(SUPPLIED DATA)

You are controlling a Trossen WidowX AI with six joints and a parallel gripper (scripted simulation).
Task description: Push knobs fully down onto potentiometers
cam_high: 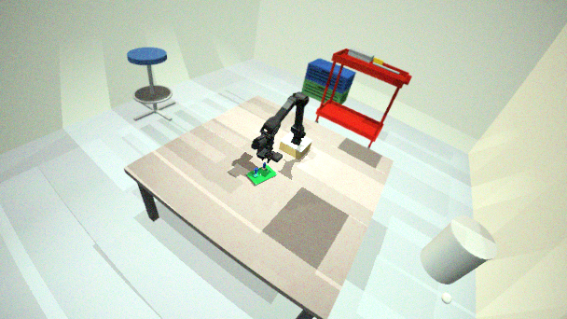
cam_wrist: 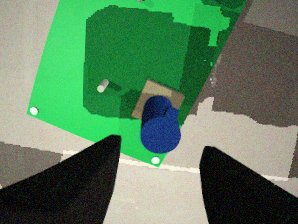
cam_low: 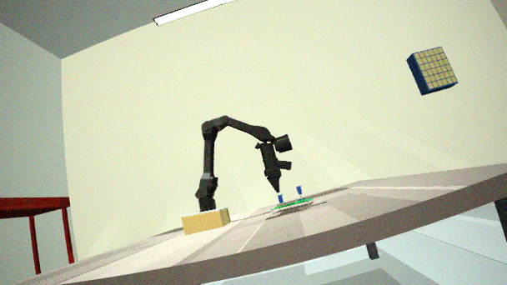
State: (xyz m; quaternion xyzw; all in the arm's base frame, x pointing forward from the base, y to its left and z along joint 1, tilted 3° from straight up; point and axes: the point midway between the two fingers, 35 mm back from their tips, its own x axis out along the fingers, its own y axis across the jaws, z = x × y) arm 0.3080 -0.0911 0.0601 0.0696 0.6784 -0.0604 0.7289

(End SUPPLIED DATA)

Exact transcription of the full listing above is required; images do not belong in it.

You are controlling a Trossen WidowX AI with six joints and a parallel gripper (scripted simulation).
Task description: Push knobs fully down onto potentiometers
cam_high: 
cam_wrist: 
cam_low: 
State: (xyz m; quaternion xyzw; all in the arm's base frame, x pointing forward from the base, y to its left and z along joint 1, tilted 3° from straight up; point and axes: the point midway between the two fingers, 35 mm back from their tips, its own x axis out along the fingers, its own y axis across the jaws, z = x × y) arm 0.3080 -0.0911 0.0601 0.0696 0.6784 -0.0604 0.7289

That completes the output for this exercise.